What’s Next After the Big Wave of Lay-offs in the IT Industry in 2023?
The IT industry has experienced a surge in layoffs in 2023, affecting all ranges of companies, from startups to the “FAANG” brands. This is a significant shift, given the industry's remarkable YoY growth in recent decades. Is this a sign of a recession? Is AI already replacing humans? Is it a periodic staff adjustment? Or is the industry undergoing a transformation? Let's put things in context for a moment.
The Slowdown after the Surge
We must first consider the circumstances of the last few years. The onset of the pandemic meant a surge in demand for digitalization and overwhelming growth in investment in software platforms and IT services. Vendors hired aggressively in these years in order to deliver bulging pipelines of projects, which often had high complexity and short execution deadlines. In the post-pandemic era, there is still a need for digitalization. But there is now a clear significant slowdown in demand and even a recession in terms of project volumes.
The Evolution of the IT Labor Market
The emergence of a well-funded startup ecosystem has disrupted the IT workforce. To compete with tech giants and attract a large number of highly-skilled resources, startups have increased wages, which has contributed to a chaotic evolution of labor costs in the industry. This created challenges for most employers, both financially and organizationally.
Both startups and well-established vendors fought hard to recruit senior and experienced specialists. In this particular context, the stringent eligibility criteria for open positions rendered them inaccessible to recently qualified individuals. Hence, the market suffered in the long run because the emergence of new seniors was difficult due to the lack of juniors gaining experience.
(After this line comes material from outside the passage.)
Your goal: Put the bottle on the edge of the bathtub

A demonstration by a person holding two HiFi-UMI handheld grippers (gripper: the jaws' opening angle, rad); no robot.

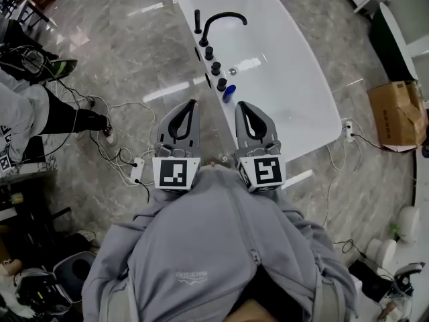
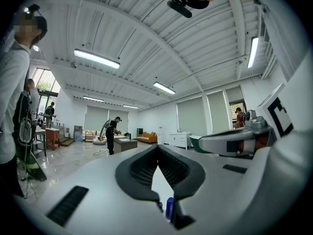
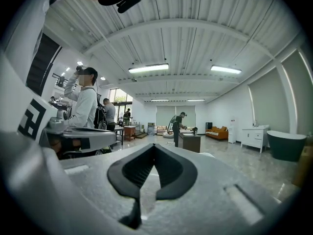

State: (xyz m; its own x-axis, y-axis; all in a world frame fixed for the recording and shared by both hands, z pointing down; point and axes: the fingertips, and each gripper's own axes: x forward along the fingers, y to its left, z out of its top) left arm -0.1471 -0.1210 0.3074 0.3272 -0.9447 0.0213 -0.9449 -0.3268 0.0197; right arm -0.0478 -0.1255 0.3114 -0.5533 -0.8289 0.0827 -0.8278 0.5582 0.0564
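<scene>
The white bathtub (image 1: 288, 66) stands beyond the fingers. The left gripper (image 1: 192, 104) and the right gripper (image 1: 239, 106) are side by side, both with fingers closed on nothing. The small blue bottle (image 1: 229, 92) sits on the bathtub edge, just ahead of the fingertips.

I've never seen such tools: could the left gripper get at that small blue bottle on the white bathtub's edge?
Probably yes. The small blue bottle sits on the white bathtub's edge just ahead of the left gripper, with nothing between them. Its fingers are shut, so they must open first.
</scene>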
This overheating in the labour market has also led to “title inflation”, with many companies promoting some of their personnel too quickly in order to boost retention. This is not a new phenomenon, but it can come back to bite employers pretty quickly as soon as the market bubble bursts.
External Constraints
Current economic uncertainty (rising inflation, supply chain shortages) is contributing to the cautious spending behavior of IT companies, which are not immune to market fluctuations. Large-scale initiatives are also being deferred or broken up into smaller initiatives, with only the most critical components being contracted out.
Tech's Impact on Tech Workers
In response to these dynamics, R&D departments within IT companies have been tasked with developing innovative solutions to streamline operations, for both internal and external customers. Paradoxically, programmers have developed solutions that have reduced the total cost, while decreasing the number of developers needed for each project. Generative AI (GenAI) is being tested and harnessed as a way to automate and even improve human work in several fields, including software development. While GenAI is still limited to low-added value tasks, it has demonstrated its potential to improve efficiency and productivity when implemented correctly. The concept of augmented working, when employees will be assisted in their tasks by AI, enhancing their productivity, will gain ground in the years ahead.
Tech Workers in Flux: Adapting to the Ever-Changing Landscape of Technology
Despite concerns about job displacement, the IT industry's labor demand is expected to remain strong, particularly in emerging and high-growth technical areas. Technology is constantly evolving, and certain jobs become obsolete periodically, but at the same time, it opens doors for new ones. However, when we talk about the current job market turmoil, we also have to take into consideration the effect of the health and economic crisis, which has made its impact more widespread. With an eye towards the future, an early strategy regarding the human resource structure broken down over the next few years is essential to prevent the boom-and-bust, recruitment-to-layoffs loops, which ultimately affect the reputation of even the most stable businesses. Which are the most critical skills required for the next 5-10 years, and which jobs are most at risk of automation or deprecation? Taking a longer-term view will help to break the cycle.